Break My Heart For What Breaks Yours

Honestly, I've been sad.

Wrecked.

Lonely.

I went from dancing and singing with hundreds of kids daily to dancing and singing to myself in my bedroom mirror.

I went from living with 20 some people to living with 3.

I no longer wake up to the view of Lake Atiland or the volcanoes in Antigua. I no longer have ministry days scheduled out for me. I don't worship with the people who listened to my heart when all I could do was cry. I can't walk the streets shouting "hola" to everybody who passes by (I mean I could, but I just don't think that's a regular thing here in my tiny town). 

My life has radically changed, but I have felt quite alone in that change. All week, I have dwelled on the facts of what is no longer. I've dwelled on the fact that that season is over, and now, God has a new one for me. 

The feeling of going back to "normal life" has been quite depressing. I have been frustrated with the plain materialism here in America. I have been angry at the fact that ungratefulness is such a common trait here. I lived in a country where most of the people lived off of $2 on a daily basis. I visited homes that were literally made out of cardboard walls and tin roofs. I helped build a home out of three dirt filled rooms that were slanted on a mountain. I have been sad, because I feel like people "just don't get it". 

Well, Jesus spoke truth over those feelings today. He gave me a new light to the darkness that I have been hiding in. 

My God is the same God here as He was in Guatemala. He doesn't change. His love doesn't change. It conquers.

My love should not change just because I am not in that season anymore. 

I walked back into my church today with the phrase "I broke your heart for what breaks mine". Now, sometimes, God has to gently repeat His words in my ear, because I can be stubborn. Again, He repeated to me "I broke your heart for what breaks mine".

Wow.

Jesus did that.

He did that for me.

I am in a season of heartbreak, because God wants to reveal to me of His reckless love.

Like my heart is breaking for the people I left behind in Guatemala, our God's heart breaks every time we choose to leave Him. Every time we choose the world over Him, His heart breaks. He is jealous for our love. He wants all of our hearts -- not just half, not just a little. He wants it whole. He treasures a whole relationship. He treasures being able to comfort us when we are hurting, heal us when we are broken, and love us when we feel unloveable. 

In the middle school small group I lead, we talked about David. We didn't talk about the heroic, "oh I defeated Goliath with three stones" David. We talked about David "who killed the man who's wife he was sleeping with" David. We weren't talking about a perfect David. We talked about David who sinned and did wrong. We often forget about that David. That is the same David who God used to write the Psalms. That is the David who God used in a powerful way. 

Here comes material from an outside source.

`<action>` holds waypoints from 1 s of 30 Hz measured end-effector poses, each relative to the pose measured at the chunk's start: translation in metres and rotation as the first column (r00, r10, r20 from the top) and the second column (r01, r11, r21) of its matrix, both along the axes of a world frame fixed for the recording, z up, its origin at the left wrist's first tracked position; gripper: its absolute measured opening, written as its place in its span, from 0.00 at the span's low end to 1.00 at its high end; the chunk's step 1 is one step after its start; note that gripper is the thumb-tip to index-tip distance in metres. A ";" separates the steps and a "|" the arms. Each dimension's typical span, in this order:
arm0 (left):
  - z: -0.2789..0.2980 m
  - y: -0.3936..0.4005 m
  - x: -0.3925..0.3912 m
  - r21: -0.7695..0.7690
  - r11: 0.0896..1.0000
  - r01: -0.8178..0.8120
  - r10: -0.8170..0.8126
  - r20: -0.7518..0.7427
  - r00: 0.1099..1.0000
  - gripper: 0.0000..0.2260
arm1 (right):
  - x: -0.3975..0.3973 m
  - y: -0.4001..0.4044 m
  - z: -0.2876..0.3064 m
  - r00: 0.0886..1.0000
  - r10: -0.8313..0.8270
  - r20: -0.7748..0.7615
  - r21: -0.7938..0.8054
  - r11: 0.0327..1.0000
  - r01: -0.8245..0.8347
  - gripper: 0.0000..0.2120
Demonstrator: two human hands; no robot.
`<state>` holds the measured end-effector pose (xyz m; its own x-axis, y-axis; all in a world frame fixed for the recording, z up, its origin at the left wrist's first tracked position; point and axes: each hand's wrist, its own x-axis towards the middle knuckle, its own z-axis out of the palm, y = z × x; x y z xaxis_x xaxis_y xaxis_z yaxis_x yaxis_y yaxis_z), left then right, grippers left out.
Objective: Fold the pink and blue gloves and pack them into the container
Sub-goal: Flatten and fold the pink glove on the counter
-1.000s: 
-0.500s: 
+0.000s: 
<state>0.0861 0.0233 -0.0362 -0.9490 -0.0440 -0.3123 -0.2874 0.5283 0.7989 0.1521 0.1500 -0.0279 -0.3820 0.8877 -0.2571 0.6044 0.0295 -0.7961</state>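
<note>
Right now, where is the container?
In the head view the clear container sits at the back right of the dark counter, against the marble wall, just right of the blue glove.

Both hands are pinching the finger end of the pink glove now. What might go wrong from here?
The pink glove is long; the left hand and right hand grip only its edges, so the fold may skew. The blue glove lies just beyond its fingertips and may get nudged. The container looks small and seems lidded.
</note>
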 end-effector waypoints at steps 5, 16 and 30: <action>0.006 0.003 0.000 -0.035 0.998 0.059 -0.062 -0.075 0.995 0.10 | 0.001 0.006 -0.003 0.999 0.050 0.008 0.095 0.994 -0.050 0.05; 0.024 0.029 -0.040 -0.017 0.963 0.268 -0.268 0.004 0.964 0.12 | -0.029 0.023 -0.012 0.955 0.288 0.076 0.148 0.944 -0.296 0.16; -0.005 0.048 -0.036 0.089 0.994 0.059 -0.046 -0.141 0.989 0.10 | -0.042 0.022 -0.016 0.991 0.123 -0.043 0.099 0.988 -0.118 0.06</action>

God doesn't use wholesome, perfect, "oh, I never do anything wrong" people. He uses imperfect sinners. He uses broken people.

That was comforting to me, because I am broken.

I am a plain sinner.

I cannot do life on my own. 

I am in a season of heartbreak, but God is bringing fruit through that.

I am a scarred human, but He is showing me healing through that. 

I didn't know that my heart would hurt so bad, but I also didn't realize how our God's heart hurt so much more for us -- small, messy humans.

I am dancing more lively now, because of the breath He breathes on my dry bones. 

God is breaking my heart to make His grace more evident. He is showing me to love like Him -- without borders, without hesitation, with all of my heart and not in pieces. The ground I stand on now is radically changed, and I am hungry for more of it. Yes, I am hurting right now, but God is revealing so much to me through it. I am a big mess, but even through that, God wants me to continue running to Him, so He can use me. 

So yes, Lord, break my heart for what breaks Yours. 

I want to breathe more of Your air, pour out more of Your love. 

Our God is a cool God to be able to worship. He knows exactly what our hearts need, and sometimes, that is a few cracks and crevices -- cracks so that His light shines more brightly through.

Philippians 4:9 // " Whatever you have learned or received or heard from me, or seen in me—put it into practice. And the God of peace will be with you."